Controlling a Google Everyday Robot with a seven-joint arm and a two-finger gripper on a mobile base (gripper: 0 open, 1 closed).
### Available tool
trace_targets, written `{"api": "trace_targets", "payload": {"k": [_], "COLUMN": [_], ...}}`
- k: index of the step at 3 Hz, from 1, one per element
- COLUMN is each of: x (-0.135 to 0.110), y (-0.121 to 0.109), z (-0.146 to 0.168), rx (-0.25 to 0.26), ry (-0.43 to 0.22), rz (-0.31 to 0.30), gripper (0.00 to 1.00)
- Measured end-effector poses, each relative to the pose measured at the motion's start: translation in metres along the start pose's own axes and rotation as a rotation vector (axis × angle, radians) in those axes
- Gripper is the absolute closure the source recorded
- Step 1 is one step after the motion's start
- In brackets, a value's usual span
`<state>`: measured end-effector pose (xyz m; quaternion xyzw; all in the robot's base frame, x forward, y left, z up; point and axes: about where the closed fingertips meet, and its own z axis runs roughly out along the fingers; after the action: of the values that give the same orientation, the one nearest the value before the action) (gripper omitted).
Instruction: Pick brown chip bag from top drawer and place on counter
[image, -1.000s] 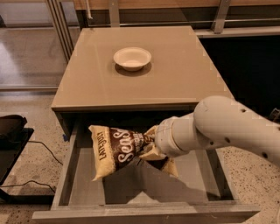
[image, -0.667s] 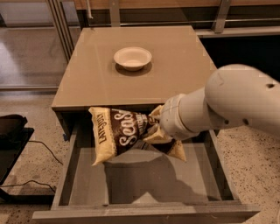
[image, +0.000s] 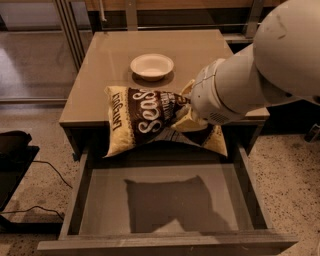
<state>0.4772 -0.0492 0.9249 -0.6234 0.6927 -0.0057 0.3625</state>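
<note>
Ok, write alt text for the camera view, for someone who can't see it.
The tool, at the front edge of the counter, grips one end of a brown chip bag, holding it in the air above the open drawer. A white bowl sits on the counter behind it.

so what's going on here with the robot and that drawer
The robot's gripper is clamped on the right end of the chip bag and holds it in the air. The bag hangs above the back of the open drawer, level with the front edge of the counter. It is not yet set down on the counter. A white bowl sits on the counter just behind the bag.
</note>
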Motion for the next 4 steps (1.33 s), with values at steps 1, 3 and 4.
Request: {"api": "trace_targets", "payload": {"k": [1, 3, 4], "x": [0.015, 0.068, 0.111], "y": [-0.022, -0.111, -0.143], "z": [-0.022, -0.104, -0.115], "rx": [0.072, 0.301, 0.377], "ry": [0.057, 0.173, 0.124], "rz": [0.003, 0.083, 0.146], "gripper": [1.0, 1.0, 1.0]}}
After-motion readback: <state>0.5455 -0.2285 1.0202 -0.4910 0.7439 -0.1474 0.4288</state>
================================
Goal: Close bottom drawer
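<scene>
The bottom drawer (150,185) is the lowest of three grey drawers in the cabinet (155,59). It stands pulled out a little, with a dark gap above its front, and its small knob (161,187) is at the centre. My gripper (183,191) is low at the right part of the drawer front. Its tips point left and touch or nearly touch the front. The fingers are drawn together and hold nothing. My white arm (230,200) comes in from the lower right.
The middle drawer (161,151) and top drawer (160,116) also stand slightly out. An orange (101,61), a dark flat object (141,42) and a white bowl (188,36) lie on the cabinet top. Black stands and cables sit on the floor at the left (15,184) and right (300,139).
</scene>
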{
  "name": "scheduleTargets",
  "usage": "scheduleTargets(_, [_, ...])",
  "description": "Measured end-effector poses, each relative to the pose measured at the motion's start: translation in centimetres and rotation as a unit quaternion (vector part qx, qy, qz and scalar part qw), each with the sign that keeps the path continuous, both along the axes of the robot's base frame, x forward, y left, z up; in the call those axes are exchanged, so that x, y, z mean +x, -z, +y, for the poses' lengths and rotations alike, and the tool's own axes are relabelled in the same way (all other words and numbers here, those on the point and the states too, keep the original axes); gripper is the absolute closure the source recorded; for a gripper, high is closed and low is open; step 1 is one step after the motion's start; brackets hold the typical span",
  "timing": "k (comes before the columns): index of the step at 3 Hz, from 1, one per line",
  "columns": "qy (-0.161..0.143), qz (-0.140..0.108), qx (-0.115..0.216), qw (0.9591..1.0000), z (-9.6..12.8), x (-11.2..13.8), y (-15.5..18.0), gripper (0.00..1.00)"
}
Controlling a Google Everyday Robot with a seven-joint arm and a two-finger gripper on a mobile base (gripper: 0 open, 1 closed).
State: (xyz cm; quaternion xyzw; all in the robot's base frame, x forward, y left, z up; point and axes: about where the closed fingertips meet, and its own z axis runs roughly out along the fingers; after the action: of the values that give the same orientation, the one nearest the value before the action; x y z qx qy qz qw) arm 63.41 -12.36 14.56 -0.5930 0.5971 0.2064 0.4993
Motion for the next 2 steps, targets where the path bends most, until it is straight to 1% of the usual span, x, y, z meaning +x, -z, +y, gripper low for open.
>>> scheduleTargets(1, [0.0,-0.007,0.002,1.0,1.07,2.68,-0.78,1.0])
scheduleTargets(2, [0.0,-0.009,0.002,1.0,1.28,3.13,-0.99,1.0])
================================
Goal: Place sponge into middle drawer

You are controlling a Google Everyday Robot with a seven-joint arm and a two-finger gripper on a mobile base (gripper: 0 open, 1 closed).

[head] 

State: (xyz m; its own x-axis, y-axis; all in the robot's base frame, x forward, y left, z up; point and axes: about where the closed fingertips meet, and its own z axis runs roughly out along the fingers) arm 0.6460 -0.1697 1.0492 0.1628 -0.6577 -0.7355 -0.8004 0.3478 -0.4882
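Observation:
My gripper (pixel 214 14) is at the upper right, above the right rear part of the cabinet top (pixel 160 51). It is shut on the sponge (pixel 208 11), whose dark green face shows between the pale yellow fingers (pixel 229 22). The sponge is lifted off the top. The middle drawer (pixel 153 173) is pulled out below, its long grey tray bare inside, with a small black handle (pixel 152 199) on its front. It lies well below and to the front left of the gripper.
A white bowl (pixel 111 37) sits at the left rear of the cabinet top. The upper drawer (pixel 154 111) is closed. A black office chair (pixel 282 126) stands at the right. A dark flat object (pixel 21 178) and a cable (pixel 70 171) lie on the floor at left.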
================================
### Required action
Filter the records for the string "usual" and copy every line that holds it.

### Output for this task
- In brackets, a value's usual span
Motion for the next 2 steps, targets where the path bends most, until it is straight to 1% of the usual span, x, y, z meaning +x, -z, +y, gripper low for open.

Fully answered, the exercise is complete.